> _ASSIGNMENT_: Check every line of the data below for "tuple". Copy each one that has it.

[Extracted records]
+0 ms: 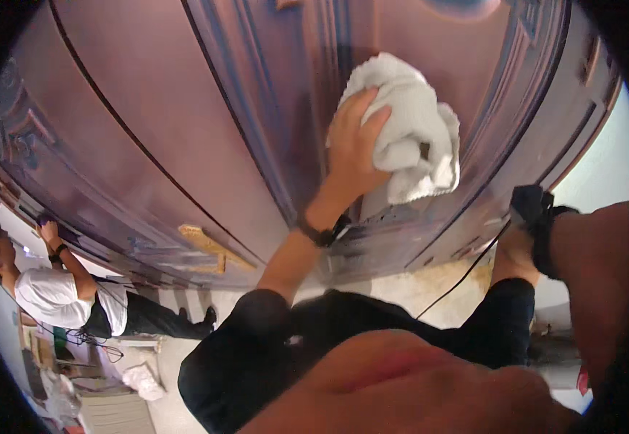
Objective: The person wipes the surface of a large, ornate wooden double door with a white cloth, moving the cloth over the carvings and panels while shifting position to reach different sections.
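My left hand (352, 146), with a dark band at the wrist, is shut on a bunched white cloth (409, 119). The cloth lies against a purple-brown panel with raised mouldings (151, 92), just right of a vertical moulding. My right arm is bent up at the right rim, with a black strap around the wrist. What seems to be my right hand (591, 238) is large and blurred close to the camera; its fingers cannot be made out, nor whether it holds anything.
A tan T-shaped piece (214, 249) shows low on the panel. A co-worker (56, 295) in a white shirt reaches to the panel at far left. A black cable (469, 274) hangs at right. A white bundle (143, 381) and shelving (37, 347) stand at lower left.
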### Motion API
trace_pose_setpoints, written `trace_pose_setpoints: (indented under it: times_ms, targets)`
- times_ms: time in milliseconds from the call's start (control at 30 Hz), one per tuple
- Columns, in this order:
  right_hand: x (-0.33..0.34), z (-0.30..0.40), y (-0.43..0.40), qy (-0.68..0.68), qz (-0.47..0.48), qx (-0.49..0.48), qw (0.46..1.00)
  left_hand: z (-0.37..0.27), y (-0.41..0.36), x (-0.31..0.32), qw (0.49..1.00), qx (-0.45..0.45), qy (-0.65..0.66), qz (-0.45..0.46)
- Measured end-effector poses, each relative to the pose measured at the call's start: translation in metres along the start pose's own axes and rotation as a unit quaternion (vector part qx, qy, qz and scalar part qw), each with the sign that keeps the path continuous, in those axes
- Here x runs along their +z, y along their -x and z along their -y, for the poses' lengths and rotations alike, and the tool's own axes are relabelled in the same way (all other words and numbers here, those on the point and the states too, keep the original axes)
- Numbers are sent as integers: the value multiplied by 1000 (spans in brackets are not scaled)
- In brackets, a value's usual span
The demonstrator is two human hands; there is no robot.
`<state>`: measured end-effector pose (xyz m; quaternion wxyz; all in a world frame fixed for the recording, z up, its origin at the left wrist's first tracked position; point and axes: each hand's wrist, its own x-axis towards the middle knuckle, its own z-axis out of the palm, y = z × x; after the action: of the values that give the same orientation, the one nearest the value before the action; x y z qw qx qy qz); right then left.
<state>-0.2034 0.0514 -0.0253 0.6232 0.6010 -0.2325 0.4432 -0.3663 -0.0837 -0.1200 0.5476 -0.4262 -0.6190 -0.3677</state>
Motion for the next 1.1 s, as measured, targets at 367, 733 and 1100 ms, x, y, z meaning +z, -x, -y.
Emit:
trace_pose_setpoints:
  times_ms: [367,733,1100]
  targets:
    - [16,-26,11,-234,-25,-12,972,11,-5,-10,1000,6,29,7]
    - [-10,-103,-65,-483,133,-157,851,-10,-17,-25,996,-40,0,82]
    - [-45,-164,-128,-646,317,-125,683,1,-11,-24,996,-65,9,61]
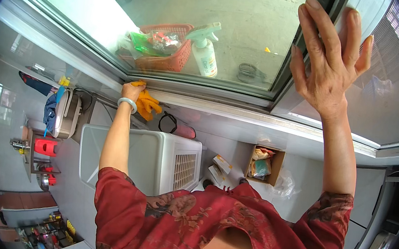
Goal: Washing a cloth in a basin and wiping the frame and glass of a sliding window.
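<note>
My left hand (131,93), with a pale bangle at its wrist, grips an orange cloth (146,104) at the lower left corner of the sliding window frame (203,88). The cloth hangs below the bottom rail. My right hand (326,61) is raised at the right, its fingers spread over the frame's upright and holding nothing. Behind the glass pane stand a white spray bottle (206,57) with a pale green trigger head, a pink plastic basket (177,57) with plastic packets in it, and dark-handled scissors (250,73).
Below the sill stands a white cabinet-like appliance (122,152) with a grille. To its right are small boxes (221,164), an open cardboard box (276,166) of packets and a clear plastic bag (285,182). A mesh screen (388,53) is at the right.
</note>
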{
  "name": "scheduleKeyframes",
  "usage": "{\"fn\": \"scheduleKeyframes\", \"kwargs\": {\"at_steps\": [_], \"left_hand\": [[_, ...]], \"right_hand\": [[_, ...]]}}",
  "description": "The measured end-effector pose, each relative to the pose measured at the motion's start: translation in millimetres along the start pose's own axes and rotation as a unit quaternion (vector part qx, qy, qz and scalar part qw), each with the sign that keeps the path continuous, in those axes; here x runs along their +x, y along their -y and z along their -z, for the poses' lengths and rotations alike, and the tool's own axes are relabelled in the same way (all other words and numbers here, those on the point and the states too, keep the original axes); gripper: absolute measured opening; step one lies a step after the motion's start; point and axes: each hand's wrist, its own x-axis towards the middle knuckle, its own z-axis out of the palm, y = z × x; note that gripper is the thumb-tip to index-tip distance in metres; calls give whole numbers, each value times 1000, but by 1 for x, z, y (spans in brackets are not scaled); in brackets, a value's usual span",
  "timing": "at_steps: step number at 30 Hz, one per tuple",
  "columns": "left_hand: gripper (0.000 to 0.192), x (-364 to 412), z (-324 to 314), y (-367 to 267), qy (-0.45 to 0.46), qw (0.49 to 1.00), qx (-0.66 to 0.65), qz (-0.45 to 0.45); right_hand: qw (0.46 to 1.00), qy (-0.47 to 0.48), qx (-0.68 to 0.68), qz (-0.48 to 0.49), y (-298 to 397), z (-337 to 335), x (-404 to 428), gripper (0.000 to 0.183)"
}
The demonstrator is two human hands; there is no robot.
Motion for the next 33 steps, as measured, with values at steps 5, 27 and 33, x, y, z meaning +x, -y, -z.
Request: {"fn": "scheduleKeyframes", "kwargs": {"at_steps": [5, 27, 33], "left_hand": [[22, -8, 9, -14, 162, 918, -331, 148], [18, -89, -66, -70, -71, 912, 331, -233], [22, -111, -93, -95, -43, 918, 349, -180]], "right_hand": [[1000, 3, -4, 3, -2, 0, -1, 50], [999, -9, -20, 32, 0, 3, 6, 53], [999, -18, -19, 37, -1, -1, 3, 52]]}}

> _SOLUTION TO THIS TASK_:
- times_ms: time in milliseconds from the call's start (control at 30 Hz), one per tuple
  "timing": "at_steps: step number at 30 Hz, one per tuple",

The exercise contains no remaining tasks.